Tunable Ultrahigh Dielectric Constant (tuHDC) Ceramic Technique to Largely Improve RF Coil Efficiency and MR Imaging Performance

Wei Chen, Byeong-Yeul Lee, Xiao-Hong Zhu, Hannes M. Wiesner, Maryam Sarkarat, Navid P. Gandji, Sebastian Rupprecht, Qing X. Yang, Michael T. Lanagan

Research output: Contribution to journalArticlepeer-review

9 Scopus citations

Abstract

This work introduces an innovative magnetic resonance (MR) imaging technology that incorporates radiofrequency (RF) coil(s) with permittivity-tunable ultrahigh dielectric constant (tuHDC) ceramics to significantly improve RF coil transmission and reception efficiencies, MR imaging sensitivity and signal-to-noise ratio (SNR).
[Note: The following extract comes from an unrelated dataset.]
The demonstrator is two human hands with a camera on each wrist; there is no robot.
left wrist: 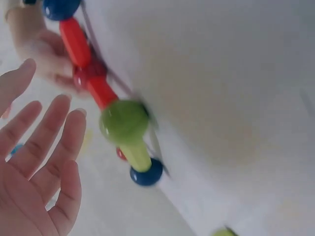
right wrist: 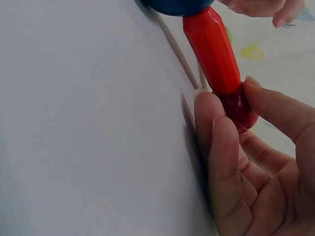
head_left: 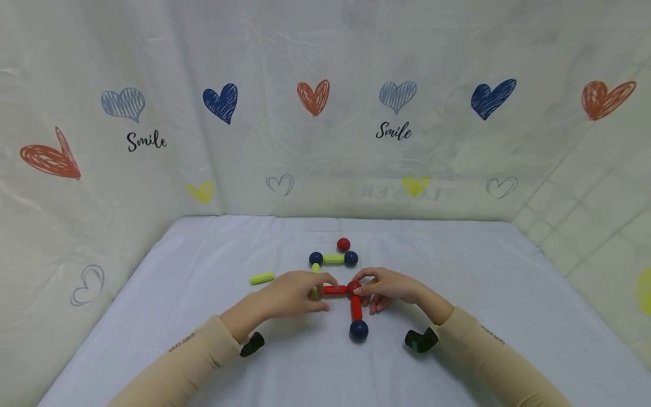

The tuHDC ceramics made of composite barium strontium titanate (BST) compounds (Ba0.6 Sr0.4 TiO3) have low dielectric loss and very high permittivity tunability from 2,000 to 15000 by varying the ceramic temperature between 0°C and 40°C to achieve an optimal permittivity for MR imaging application. We demonstrated for the first time the proof of concept using the BST-based tuHDC-RF-coil technology to improve MR spectroscopic imaging performance of 17O nuclide at 10.5 Tesla (T) at a low ceramic temperature and 23Na nuclide at 7T at room temperature. We discovered a large and spatially independent noise reduction under an optimal ceramic temperature, which synergistically resulted in an unprecedented SNR improvement. Large improvements were also demonstrated for 1H MRI on a 1.5T clinical scanner using the same ceramics. The tuHDC-RF-coil technology is robust, flexible and cost-effective; it presents a technical breakthrough to significantly improve imaging sensitivity and resolution for broad MR imaging applications; which is critical for advancing biomedical and neuroscience research, and improving diagnostic imaging.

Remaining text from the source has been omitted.